Sie formulieren es so: “Ab dem Schuljahr 2015/16 erfolgt eine kostenfreie Schülerbeförderung durch die Leipziger Verkehrsbetriebe GmbH im Leipziger Stadtgebiet (Tarifzone 110) für Schülerinnen und Schüler, die an Leipziger Schulen unterrichtet werden – hierzu zahlt die Stadt Leipzig der LVB einen Zuschuss für die Schülerbeförderung im Schuljahr 2015/16 in der Höhe der tatsächlich entstehenden Aufwendungen.”

Und das sind, so haben die Grünen ausgerechnet, dann 3,7 Millionen Euro pro Jahr. So könnte man ein Zeichen setzen. “Und man würde gleich noch den ganzen Aufwand für den Verkauf der Tickets einsparen. Der ist nämlich, wie man uns erklärt hat, mitunter das Teuerste an der Sache”, sagt Krefft. “Natürlich muss die Sache noch kontrollierbar bleiben. Aber das lässt sich ganz einfach bewerkstelligen, indem man den Schülerausweis, den ja jeder Schüler hat, als Legitimation akzeptiert.”
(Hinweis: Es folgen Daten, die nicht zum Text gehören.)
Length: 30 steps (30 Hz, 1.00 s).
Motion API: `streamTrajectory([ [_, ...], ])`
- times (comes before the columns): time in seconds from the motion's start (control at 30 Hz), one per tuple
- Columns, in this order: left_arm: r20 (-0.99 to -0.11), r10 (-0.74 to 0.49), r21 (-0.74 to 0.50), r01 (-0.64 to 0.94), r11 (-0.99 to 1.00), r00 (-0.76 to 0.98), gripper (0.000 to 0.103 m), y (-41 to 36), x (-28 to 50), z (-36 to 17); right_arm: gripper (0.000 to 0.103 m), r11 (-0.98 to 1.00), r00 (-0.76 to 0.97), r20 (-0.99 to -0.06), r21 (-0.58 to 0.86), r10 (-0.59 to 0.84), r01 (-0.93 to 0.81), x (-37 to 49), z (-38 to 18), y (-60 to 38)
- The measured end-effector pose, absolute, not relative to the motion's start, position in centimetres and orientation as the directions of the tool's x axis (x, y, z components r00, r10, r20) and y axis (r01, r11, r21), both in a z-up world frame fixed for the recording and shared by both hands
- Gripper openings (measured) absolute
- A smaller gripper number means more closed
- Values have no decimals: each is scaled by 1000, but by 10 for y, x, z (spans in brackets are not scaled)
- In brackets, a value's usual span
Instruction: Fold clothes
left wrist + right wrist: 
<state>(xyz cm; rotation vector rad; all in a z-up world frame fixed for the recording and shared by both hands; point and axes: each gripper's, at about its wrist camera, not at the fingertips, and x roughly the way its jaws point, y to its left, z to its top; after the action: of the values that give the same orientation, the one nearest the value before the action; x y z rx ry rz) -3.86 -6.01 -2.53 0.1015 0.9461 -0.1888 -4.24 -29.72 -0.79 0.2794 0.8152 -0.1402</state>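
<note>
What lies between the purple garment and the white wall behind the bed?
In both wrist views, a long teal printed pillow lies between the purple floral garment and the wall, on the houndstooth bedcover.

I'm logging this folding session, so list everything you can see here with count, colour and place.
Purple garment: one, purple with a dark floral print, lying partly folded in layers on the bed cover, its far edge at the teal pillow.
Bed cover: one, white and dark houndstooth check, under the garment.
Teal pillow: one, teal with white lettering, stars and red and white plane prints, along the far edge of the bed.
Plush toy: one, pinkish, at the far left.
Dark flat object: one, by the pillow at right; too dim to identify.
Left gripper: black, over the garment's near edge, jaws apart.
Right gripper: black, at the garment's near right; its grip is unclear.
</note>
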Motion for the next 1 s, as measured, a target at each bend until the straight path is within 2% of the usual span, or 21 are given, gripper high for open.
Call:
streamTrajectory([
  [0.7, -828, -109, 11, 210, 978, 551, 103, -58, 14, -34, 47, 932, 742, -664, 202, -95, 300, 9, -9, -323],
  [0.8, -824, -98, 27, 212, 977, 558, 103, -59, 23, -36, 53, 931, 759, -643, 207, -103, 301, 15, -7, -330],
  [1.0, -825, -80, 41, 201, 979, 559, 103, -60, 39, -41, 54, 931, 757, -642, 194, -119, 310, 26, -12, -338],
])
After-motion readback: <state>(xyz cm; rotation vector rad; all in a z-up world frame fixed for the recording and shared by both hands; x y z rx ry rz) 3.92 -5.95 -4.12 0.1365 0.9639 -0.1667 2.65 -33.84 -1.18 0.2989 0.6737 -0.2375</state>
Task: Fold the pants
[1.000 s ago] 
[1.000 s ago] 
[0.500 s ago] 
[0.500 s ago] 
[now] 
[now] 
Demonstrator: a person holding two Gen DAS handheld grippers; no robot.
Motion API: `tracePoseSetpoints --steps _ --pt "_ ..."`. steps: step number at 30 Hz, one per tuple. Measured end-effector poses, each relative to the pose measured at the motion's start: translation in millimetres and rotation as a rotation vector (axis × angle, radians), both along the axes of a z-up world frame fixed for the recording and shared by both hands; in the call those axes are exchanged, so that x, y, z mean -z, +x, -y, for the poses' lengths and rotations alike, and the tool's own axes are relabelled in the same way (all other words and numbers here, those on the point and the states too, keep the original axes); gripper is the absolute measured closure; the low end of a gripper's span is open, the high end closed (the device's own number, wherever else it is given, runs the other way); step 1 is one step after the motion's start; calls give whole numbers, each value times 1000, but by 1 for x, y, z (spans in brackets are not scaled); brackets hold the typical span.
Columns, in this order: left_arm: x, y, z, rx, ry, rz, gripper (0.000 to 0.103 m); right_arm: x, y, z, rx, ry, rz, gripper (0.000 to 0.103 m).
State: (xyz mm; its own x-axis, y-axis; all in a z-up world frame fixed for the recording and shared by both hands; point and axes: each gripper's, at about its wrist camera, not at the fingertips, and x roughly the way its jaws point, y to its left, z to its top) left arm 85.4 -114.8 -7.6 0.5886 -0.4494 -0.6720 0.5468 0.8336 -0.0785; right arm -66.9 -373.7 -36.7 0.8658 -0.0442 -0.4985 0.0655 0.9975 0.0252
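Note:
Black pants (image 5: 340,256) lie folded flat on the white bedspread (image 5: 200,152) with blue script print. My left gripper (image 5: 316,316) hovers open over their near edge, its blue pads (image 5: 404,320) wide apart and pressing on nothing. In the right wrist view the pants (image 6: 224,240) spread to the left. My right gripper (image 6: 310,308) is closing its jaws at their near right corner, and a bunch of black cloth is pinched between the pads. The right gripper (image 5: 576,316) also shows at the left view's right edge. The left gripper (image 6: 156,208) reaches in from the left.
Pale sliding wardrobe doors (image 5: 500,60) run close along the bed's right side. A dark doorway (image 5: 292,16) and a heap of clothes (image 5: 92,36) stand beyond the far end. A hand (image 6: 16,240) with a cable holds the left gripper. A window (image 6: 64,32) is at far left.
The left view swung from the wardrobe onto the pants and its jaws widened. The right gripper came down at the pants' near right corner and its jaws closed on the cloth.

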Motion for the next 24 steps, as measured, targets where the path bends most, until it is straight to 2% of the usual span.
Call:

Möglich wäre sogar noch ein anderer Effekt: Eine deutliche Reduzierung dessen, was die LVB so gern “Erschleichung einer Beförderungsdienstleistung” nennen: das Schwarzfahren.

Denn anders, als es so manche Medien darstellen, wenn sie mal wieder auf “Schwarzfahrer”-Jagd sind, fahren eben viele Leipziger auch deshalb unbefugt mit Bahnen und Bussen, weil sie sich die Fahrpreise schlicht nicht mehr leisten können.